# WORK TASK
Check each line of the entries for "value" and report the ones that have it.

═════ DATASET ═════

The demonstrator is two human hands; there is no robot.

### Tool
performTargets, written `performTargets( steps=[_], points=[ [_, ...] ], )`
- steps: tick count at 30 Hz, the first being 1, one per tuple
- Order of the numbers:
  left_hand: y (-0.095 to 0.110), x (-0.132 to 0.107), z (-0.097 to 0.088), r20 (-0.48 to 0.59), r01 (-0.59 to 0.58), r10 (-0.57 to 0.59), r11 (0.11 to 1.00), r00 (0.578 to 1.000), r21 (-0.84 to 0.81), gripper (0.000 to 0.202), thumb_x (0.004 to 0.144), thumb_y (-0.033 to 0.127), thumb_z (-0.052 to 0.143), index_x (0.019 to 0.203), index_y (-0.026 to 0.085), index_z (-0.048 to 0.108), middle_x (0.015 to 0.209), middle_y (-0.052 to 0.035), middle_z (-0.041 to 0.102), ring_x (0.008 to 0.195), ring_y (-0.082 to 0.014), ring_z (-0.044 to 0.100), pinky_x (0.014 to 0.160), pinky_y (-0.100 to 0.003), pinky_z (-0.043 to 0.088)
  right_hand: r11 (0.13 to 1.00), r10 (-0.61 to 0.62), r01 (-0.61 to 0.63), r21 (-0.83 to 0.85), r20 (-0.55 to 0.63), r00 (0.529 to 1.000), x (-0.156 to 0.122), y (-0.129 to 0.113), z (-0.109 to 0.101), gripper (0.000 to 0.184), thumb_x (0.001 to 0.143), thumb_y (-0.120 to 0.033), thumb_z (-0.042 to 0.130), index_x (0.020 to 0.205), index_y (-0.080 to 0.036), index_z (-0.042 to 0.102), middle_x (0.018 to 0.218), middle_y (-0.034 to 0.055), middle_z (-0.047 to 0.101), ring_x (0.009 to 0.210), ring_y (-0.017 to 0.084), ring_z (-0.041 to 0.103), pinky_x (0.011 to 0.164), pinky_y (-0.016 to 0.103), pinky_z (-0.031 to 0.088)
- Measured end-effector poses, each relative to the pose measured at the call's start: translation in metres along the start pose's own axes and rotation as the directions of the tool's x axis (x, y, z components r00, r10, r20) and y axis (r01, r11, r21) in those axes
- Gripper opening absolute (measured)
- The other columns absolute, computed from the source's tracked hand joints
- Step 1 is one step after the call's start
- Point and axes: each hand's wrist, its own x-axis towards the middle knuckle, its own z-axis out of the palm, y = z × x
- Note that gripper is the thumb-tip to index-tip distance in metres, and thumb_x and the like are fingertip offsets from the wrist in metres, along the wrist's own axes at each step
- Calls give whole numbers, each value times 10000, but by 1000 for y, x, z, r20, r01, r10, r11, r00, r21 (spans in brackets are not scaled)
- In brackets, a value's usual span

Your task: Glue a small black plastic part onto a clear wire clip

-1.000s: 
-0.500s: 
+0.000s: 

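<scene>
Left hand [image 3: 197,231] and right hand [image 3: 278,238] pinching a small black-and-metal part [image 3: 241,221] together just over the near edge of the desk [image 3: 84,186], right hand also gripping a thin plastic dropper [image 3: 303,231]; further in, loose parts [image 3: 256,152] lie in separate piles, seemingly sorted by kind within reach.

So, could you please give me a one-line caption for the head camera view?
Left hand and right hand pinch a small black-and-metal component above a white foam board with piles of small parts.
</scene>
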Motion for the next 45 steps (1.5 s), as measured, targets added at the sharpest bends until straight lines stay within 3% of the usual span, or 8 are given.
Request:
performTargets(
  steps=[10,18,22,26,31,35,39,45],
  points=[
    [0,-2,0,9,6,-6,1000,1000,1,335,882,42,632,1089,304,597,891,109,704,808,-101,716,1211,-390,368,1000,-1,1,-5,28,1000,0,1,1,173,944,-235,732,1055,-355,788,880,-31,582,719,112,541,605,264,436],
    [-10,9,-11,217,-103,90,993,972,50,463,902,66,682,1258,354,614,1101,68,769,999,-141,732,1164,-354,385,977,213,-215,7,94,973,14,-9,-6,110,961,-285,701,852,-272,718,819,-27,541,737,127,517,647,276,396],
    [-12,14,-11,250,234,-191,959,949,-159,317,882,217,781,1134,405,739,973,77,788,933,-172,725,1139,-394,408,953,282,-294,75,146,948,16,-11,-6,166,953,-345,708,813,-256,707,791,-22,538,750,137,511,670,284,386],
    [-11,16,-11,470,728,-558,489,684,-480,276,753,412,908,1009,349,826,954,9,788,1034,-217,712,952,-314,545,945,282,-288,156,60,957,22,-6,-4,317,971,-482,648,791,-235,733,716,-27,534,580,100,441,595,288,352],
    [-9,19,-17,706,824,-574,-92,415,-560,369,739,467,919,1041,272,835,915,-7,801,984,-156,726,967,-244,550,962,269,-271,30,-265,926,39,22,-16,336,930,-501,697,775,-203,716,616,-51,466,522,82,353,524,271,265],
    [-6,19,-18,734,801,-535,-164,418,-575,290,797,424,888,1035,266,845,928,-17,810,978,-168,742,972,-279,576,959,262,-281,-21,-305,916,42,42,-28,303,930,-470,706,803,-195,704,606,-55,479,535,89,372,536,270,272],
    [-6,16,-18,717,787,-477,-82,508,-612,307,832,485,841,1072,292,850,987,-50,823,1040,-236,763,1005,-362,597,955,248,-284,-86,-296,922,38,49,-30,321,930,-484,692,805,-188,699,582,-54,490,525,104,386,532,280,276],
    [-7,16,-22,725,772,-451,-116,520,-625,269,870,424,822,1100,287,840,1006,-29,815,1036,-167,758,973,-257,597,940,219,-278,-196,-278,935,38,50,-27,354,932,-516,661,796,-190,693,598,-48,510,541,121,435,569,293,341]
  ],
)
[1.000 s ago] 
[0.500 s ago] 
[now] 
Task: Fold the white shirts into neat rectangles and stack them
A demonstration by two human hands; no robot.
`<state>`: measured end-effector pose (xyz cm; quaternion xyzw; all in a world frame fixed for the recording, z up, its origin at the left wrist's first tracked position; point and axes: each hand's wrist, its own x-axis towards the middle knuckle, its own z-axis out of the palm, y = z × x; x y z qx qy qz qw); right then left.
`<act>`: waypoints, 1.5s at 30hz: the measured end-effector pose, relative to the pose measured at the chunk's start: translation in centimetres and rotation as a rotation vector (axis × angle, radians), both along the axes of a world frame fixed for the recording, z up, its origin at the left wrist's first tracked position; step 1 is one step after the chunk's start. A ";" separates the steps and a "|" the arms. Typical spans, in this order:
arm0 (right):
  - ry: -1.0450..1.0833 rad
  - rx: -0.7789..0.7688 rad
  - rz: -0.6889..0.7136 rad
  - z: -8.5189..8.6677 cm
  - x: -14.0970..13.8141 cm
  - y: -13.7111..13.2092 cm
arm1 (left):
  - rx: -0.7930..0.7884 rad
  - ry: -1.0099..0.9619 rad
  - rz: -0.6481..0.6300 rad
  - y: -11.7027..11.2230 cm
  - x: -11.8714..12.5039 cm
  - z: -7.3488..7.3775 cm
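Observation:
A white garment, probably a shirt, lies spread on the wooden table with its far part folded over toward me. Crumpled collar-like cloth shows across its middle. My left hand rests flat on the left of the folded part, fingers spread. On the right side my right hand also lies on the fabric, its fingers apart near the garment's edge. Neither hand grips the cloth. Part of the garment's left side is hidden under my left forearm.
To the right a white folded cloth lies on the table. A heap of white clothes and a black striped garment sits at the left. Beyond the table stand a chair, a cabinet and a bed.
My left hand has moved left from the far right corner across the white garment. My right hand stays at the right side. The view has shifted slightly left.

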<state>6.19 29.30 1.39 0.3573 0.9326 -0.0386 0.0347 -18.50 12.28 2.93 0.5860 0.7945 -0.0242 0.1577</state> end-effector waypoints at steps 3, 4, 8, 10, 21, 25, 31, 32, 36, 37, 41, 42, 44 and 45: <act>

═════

# EXERCISE RESULT
- Calls give whole numbers, each value times 10000, but by 1000 for y, x, z, r20, r01, r10, r11, r00, r21 (spans in brackets are not scaled)
- In brackets, a value's usual span

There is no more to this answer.